[Date Prev][Date Next][Thread Prev][Thread Next][Date Index][Thread Index]

Re: 950531: ncrename performance



>Organization: NCAR/CGD
>Keywords: 199506010529.AA07402

Hi Charlie,

> i'm trying to write the ncrename netcdf operator. i'm not sure
> how the various variable, dimension, and attribute renaming
> functions actually work so i'd like some advice. 
> 
> let's assume the new names are longer than the old names, the
> worst case scenario. let's also assume that i want to rename
> more than one thing in the input file. finally, let's assume
> all the old and new names are valid. i see two ways of
> proceeding:
> 
> 1. run through the input file dimension by dimension, then variable by
> variable and attribute by attribute within each variable and copy all the
> metadata to an output file in define mode, changing the names of the
> affected stuff as you go. then quit define mode and copy all the data.

This is possible, but a bit harder than it sounds, because you have to allow
for the fact that a variable may be too large to malloc enough memory to
read it all in at once, and a variable may have up to MAX_NC_DIM (currently
32) dimensions.  We've solved these problems with something we call "the
dreaded and recurring odometer code" that's used in the current netCDF
operators package, with slight variations, in the myvarcpy() function from
the ncopers/lib/var.fc file and the ncvarcpy() function in
ncopers/ncstat/ncvarcpy.c file.  These took quite a bit of time to get
right, so it might be worth reusing one of them if you need to use this
approach.

> 2. copy the input file to the output file intact (using, say,
> the UNIX copy command). then search the output file 
> dimension by dimension, then variable by variable and
> attribute by attribute within each variable and rename
> the affected stuff as you go. then you're done without ever leaving
> define mode.

This would certainly be easier, and I think it would be considerably more
efficient, since it wouldn't have to convert the data from XDR to native and
back to XDR from the ncvarget() and ncvarput() calls.

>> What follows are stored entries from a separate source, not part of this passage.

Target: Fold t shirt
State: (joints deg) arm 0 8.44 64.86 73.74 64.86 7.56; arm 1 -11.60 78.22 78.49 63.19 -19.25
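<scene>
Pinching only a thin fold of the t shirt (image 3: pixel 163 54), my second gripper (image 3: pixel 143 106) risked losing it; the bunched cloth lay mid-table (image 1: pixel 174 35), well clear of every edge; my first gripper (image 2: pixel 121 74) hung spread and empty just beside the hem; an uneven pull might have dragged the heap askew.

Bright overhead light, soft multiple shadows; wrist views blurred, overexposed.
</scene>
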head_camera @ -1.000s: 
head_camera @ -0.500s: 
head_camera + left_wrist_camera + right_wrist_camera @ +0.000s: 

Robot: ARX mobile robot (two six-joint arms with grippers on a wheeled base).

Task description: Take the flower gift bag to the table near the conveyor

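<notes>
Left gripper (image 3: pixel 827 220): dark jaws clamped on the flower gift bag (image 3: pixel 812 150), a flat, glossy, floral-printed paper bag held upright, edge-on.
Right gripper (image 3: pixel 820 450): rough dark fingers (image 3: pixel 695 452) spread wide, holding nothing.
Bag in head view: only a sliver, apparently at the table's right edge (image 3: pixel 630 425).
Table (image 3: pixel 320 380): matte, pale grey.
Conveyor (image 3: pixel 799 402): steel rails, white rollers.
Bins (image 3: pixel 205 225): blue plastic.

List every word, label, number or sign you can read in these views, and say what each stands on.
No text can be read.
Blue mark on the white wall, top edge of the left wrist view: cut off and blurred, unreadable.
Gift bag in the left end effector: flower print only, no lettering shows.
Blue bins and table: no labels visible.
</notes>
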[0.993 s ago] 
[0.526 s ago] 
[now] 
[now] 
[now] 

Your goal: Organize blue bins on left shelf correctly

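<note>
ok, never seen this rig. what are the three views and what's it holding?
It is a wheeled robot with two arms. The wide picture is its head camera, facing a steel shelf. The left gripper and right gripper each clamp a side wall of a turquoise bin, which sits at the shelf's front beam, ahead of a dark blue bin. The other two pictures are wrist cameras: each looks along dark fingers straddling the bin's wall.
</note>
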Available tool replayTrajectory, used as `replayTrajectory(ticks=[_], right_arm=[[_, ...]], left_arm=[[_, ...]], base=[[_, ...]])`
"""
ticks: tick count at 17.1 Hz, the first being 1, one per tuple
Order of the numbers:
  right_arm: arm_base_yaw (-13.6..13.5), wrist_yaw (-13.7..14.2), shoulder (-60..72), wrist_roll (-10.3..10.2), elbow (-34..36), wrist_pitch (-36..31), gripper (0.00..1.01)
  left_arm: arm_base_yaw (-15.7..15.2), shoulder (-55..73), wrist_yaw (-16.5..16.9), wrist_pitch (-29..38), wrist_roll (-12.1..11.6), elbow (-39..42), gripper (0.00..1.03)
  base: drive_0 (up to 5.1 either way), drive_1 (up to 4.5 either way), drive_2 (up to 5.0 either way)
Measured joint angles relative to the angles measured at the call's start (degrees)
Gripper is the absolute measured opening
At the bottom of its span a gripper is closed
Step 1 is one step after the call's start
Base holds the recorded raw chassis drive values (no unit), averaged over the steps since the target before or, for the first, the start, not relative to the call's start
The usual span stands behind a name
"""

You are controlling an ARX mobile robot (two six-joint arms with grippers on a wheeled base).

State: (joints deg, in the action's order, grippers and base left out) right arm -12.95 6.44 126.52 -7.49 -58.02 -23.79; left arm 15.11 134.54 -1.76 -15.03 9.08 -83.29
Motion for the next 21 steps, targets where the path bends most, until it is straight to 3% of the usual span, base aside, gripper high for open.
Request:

> i'm not sure which method i should give better performance
> under the worst case scenario i've outlined, when all is said and
> done. it would help to know if the rename changes are manifested
> after each rename call, (say, ncdimrename) or if netcdf
> accumulates the rename info. and changes everything all at once when you
> leave define mode or exit the program. i hope it's the latter,
> but i'm not sure. i want to avoid excessive disk activity in the
> worst case scenario. any suggestions you have are appreciated.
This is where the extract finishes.